Ahoy, SLA boffins!
dholmes at mwdh2o.com
Wed Jul 29 13:05:05 CDT 2009
We use the BRIX active measurement system (BRIX now owned by EXFO) which
gathers round trip time, packet loss, and jitter randomly every minute
24x7x365 for our major backbone links to calculate SLAs. "Network
Availability" can be measured empirically using BRIX calculated values
of packet loss, and expressed in terms of #9's, which BRIX will also
calculate over any time period for which BRIX historical data is being
kept. BRIX historical data is kept on an embedded Oracle data base. BRIX
usually runs on a Solaris SMP server.
From: Bill Woodcock [mailto:woody at pch.net]
Sent: Tuesday, July 28, 2009 9:34 PM
Subject: Ahoy, SLA boffins!
So I've embarked on the no-doubt-futile task of trying to interpret SLAs
as empirically-verifiable technical specifications, rather than as
marketing blather. And there's something that I'm finding particularly
In most SLAs, there seem to be two separate guarantees proffered: one
concerning "network availability" and one concerning "packet loss."

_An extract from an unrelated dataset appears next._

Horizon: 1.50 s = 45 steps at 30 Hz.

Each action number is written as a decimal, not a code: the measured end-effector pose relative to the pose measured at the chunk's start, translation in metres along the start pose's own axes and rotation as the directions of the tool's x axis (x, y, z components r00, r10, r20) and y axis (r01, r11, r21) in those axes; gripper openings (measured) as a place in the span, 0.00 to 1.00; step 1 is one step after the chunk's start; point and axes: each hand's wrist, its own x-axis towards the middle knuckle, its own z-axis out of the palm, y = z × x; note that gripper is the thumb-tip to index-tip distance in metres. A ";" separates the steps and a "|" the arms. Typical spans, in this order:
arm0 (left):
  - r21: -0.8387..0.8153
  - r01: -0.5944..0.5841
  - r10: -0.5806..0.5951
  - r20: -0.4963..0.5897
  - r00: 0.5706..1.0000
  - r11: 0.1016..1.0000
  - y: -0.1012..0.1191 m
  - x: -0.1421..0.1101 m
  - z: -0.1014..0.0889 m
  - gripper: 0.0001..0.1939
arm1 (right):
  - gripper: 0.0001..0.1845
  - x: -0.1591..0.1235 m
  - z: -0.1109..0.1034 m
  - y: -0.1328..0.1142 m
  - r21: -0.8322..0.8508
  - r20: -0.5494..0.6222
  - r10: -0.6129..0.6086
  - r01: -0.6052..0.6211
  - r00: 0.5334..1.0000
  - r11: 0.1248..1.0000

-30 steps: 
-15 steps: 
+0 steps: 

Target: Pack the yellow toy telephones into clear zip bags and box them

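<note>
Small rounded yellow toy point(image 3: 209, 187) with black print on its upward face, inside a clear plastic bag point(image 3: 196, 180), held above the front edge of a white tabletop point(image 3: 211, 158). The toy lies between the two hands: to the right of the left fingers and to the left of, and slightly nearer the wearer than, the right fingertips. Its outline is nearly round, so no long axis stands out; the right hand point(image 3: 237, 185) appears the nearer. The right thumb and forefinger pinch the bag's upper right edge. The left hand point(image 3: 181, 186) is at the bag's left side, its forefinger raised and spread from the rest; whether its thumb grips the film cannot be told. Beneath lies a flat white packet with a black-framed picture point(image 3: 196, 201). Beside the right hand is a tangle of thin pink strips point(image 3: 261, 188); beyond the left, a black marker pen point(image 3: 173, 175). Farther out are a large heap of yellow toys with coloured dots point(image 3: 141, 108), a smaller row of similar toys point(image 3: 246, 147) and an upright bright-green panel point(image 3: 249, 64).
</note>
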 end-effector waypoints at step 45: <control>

Now, if I were to put my engineer hat on, and try to _imagine_ what the
difference might be, I might imagine "network availability" to have
something to do with layer-2 link status being presented as "up,"
while packet loss would be the percentage of packets dropped. But when
I actually read SLAs, "network availability" is generally defined as the
portion of the month that the path from the customer's local loop to the
transit or peering routers was "available" to transmit packets. Packet
loss, on the other hand, is generally defined as the portion of packets
which are lost while crossing that exact same piece of network.
Now, what am I missing here? Is this one of those Heisenberg things,
where "network availability" is the time the network _could have_
delivered a packet _when you weren't actually doing so_, while "packet
loss" is the time the network _couldn't_ deliver a packet when you
_were_ actually doing so?
Is "network availability" inherently unmeasurable on a network that's
less than 100% utilized?
Am I over-thinking this?
Seriously, though, I know there are people who don't consider SLAs to be
fantasy-fiction, and some of them must not be innumerate, and some
subset of those must be on NANOG, and the intersection set might be
equal to or greater than one, right? Can anybody explain this to me in
a way I can translate into code, while still taking myself seriously?